● **What is required**: Leave the images aside and copy out the whole listing, exact to the word.

● **Data section**:

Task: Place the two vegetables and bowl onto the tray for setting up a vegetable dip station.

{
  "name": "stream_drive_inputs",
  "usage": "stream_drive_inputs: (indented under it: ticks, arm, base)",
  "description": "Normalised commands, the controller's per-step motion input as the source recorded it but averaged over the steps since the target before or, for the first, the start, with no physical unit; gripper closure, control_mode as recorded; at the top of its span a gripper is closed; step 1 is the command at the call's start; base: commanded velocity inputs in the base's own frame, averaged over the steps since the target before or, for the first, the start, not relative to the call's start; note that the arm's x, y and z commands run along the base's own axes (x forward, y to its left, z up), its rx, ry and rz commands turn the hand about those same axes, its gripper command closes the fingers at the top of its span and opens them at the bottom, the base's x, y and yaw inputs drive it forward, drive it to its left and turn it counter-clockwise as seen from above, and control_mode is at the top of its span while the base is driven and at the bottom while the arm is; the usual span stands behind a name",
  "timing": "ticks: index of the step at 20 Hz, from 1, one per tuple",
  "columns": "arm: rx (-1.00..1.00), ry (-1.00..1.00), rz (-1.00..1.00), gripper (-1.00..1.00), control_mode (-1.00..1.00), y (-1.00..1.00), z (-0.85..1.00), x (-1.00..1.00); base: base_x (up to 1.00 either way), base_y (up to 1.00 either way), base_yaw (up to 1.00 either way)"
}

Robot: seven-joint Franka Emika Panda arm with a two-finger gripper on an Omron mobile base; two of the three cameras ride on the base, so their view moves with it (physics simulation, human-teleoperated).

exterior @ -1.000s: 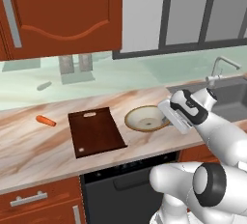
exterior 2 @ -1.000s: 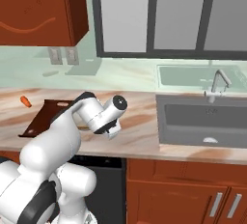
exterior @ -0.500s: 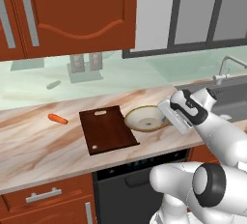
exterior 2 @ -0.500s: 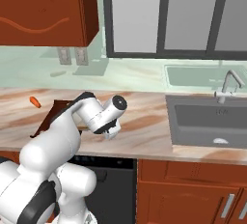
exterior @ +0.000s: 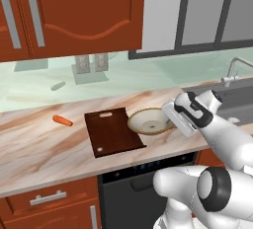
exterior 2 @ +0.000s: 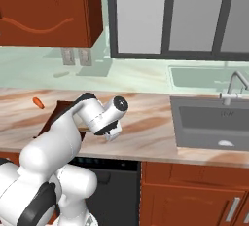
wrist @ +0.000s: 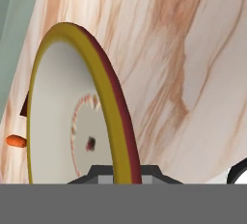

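Fingers pinched on the bowl rim

The gripper [wrist: 123,172] clamps the bowl [exterior: 148,121] beside the tray [exterior: 112,132]; the carrot [exterior: 62,120] lies apart on the table [exterior: 34,149].

No legible text or labels.

The whole picture has slid sideways in both base views, so the cameras moved, not the things. Sink [exterior 2: 214,122] and carrot [exterior: 62,120] alike now sit further right in frame.
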Motion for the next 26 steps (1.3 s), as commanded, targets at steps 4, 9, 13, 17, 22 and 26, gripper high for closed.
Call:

● **Problem solution**:
Task: Place the two vegetables and bowl onto the tray for setting up a vegetable dip station.

{
  "name": "stream_drive_inputs",
  "usage": "stream_drive_inputs: (indented under it: ticks, arm, base)",
  "description": "Normalised commands, the controller's per-step motion input as the source recorded it but averaged over the steps since the target before or, for the first, the start, with no physical unit; gripper closure, control_mode as recorded; at the top of its span a gripper is closed; step 1 is the command at the call's start; base: commanded velocity inputs in the base's own frame, averaged over the steps since the target before or, for the first, the start, not relative to the call's start; note that the arm's x, y and z commands run along the base's own axes (x forward, y to its left, z up), its rx, ry and rz commands turn the hand about those same axes, its gripper command closes the fingers at the top of its span and opens them at the bottom, the base's x, y and yaw inputs drive it forward, drive it to its left and turn it counter-clockwise as seen from above, and control_mode is at the top of its span while the base is driven and at the bottom while the arm is; the usual span stands behind a name",
  "timing": "ticks: index of the step at 20 Hz, from 1, one per tuple",
  "columns": "arm: rx (-1.00..1.00), ry (-1.00..1.00), rz (-1.00..1.00), gripper (-1.00..1.00), control_mode (-1.00..1.00), y (-1.00..1.00), z (-0.85..1.00), x (-1.00..1.00); base: base_x (up to 1.00 either way), base_y (up to 1.00 either way), base_yaw (up to 1.00 either way)"
}

Robot: seven-joint Franka Emika Panda arm with a two-finger gripper on an Omron mobile base; two of the three cameras ride on the base, so their view moves with it (physics simulation, human-teleoperated).

exterior @ -1.000s: 
exterior 2 @ -1.000s: 
exterior @ -0.500s: 
exterior 2 @ -0.500s: 
exterior @ +0.000s: 
exterior 2 @ +0.000s: 
wrist @ +0.000s: 

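Fingers pinched on the bowl rim

The gripper [wrist: 123,172] clamps the bowl [exterior: 148,121] beside the tray [exterior: 112,132]; the carrot [exterior: 62,120] lies apart on the table [exterior: 34,149].

No legible text or labels.

The whole picture has slid sideways in both base views, so the cameras moved, not the things. Sink [exterior 2: 214,122] and carrot [exterior: 62,120] alike now sit further right in frame.
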Motion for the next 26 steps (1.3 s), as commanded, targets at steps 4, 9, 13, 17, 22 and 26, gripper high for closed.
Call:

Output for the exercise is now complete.